Thursday, June 4, 2009

Artistes de la rue

Et si l'on écrivait l'histoire de ces artistes de l'ombre du coin d'un oeil.

Ceux là qui pour quelques "groszy" vous livrent une parcelle de leur vie.


Musiciens de boîte à flûtes, gratteurs de guitare à contes ou raconteurs d'accordéon à chansons.

Toujours l'air triste, un peu, toujours la main ouverte, tendue.

Pourtant l'air absent, faux joyeux; ils mènent une vie de contrastes.


Natasha est piccoliste de grandes places animées. Ses airs léger emballent la foule et volent aux passants des sifflements de complicité. Son âme, pourtant, vogue sur les airs tristes du Dr. Jivago en lambeaux déchirées, errant dans la steppe desertée, congelée. Natasha s'exécute où son coeur l'appelle, près des tables en terrasse du bistrot ou des portes du caveau. Sa plus grande frousse: devoir entrer, bosser et y être prisonnière toute la journée.

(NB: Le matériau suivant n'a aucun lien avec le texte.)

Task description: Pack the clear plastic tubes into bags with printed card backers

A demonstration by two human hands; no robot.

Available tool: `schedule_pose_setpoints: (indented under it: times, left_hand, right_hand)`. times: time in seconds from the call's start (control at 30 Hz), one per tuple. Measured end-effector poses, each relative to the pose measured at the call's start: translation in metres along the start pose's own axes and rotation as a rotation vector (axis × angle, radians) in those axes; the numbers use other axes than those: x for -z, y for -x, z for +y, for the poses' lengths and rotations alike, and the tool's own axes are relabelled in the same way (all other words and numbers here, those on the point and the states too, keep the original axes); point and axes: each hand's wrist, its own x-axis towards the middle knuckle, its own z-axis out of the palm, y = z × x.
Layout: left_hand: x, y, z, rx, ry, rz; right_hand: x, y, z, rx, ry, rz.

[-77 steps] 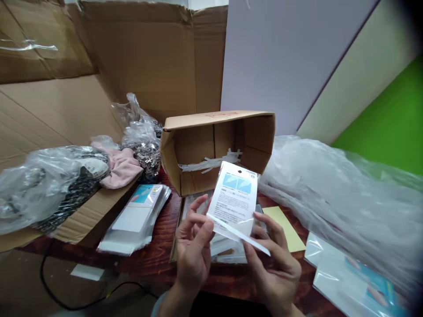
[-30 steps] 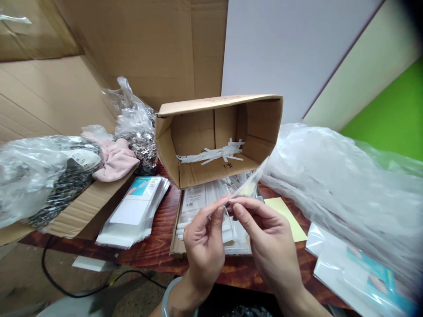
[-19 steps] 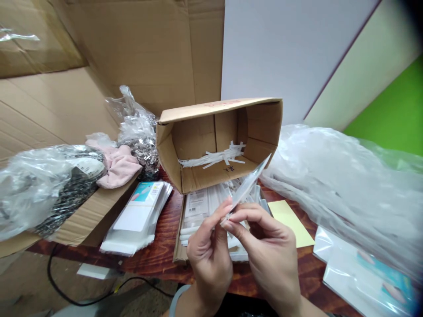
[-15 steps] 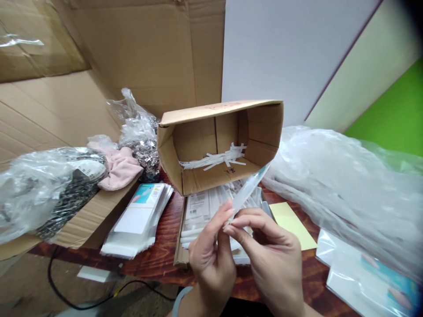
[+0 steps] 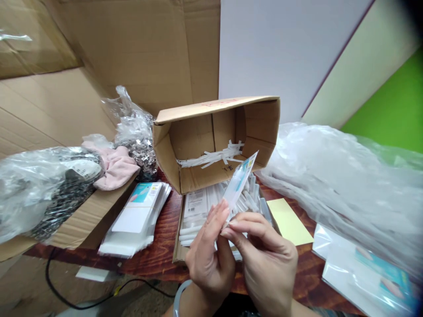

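Observation:
Between my hands stands a clear plastic packet (image 5: 238, 182) with a blue-and-white printed card in it, tilted up and away to the right. My left hand (image 5: 211, 251) grips its lower part, fingers running along the side. At the packet's lower end, the thumb and index finger of my right hand (image 5: 266, 255) are pinched together against it. What exactly the right fingertips grip is too small to make out. Below and beyond my hands is a shallow cardboard tray (image 5: 178, 253) of clear plastic packets and tubes.
An open cardboard box (image 5: 194, 178) holding white strips lies behind the tray. To the left are a stack of packaged cards (image 5: 135, 215), a pink cloth (image 5: 119, 169) and bags of metal parts (image 5: 143, 154). On the right lie a yellow sheet (image 5: 291, 222), card packets (image 5: 363, 273) and a large plastic bag (image 5: 340, 176).
The packet has turned so that more of its printed face shows, and its top has dropped slightly to the left. Both hands stay at its lower end.

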Motion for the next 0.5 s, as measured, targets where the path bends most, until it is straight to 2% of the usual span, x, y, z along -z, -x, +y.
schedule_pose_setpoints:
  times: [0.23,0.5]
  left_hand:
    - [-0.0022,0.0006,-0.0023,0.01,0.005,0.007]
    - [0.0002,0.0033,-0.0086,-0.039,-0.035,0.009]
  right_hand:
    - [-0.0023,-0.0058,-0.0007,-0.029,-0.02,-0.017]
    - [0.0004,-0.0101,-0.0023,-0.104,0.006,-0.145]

Victor est directeur de boîte à musique. Il supervise le souffle des sifflets de bois, les pas des pantins de chaque coin ainsi que le ton de la musique accordée au roulement de la manivelle et aux profondeurs des pistons. Il s'installe toujours près de chez Dom Restauracyjny Gessler, le resto avec de l'herbe pour plancher car il y trouve son ombre et ses passants qu'il connaît tous par leurs paroles silencieuses et leurs regards curieux-timides. Sa plus grande crainte serait de quitter sa vie rythmée au battement de son bras tournant. Il souffre du regard quotidien de centaines d'inconnus connus, amis de la rue, qui viennent et qui vont en souriant, hypocrites, poliement.



Anais est charmeuse de corde à guitare. Envouteuse indienne, pareille, celles qu'elle gratte lui obéissent et chantent pour les auditeurs-passants des mélodies d'autre temps. Elle déploie son théâtre sur les pavés, adossée au rebord du trottoir, exposée. Ses genous sur le plastique, sur la pierre, sont usés, blessés. Son coeur congelé, tiraillé entre le désir de se lever et bouger et celui d'entendre tinter un "zloty" lancé, la fixe dans l'espoir. Ce qu'elle croit craindre le plus: perdre sa "liberté" d'aller.


Stalislav est clown. Sur son bloc, immobile, il tient la pose. Silencieux, les yeux vitreux, les muscles douloureux, il prendrait bien un repas, du repos, du soleil, juste un peu. Sans avoir à amuser petits derniers et grands bébés qui le font s'exécuter sans le payer. Il a mal à demain, pareil à l'aujourd'hui de sa peine; au présent de chaque minute où il doit cacher sous un sourire trop grand, trop rouge, trop accroché, sa détresse. Ainsi que toutes celles marquées dans les rides profondes qui s'expriment de chaque côté de ses yeux et qui servent de goutière la soirée arrivée. Il vit pour le souffle, le rire spontané d'un enfant de passage. Il vit, moi je le dis, mais le clown se meurt.


Marie-Julie est dompteuse d'inconnu, exploratrice de civilisation, entraîneuse de voyageurs, éleveuse d'un quotidien différent de demain. Elle s'exécute partout du soir au matin. Peu importe la langue ou les coutumes du public elle s'y trouve, s'y ajuste et obtient ce pourquoi elle tend la main. Son théâtre elle le déroule où le vent veut bien la porter, où la nécessité se pointe le nez. Elle a la tête trouble de nouvelles idées, de projets, de choses à raconter, de questions à poser.  Mais devant elle, il n'y a que le passant inconnu pour l'écouter.  Ce qui la fait le plus reculer c'est de penser que jamais elle ne voudra quitter ce monde qu'elle n'a pas adopté.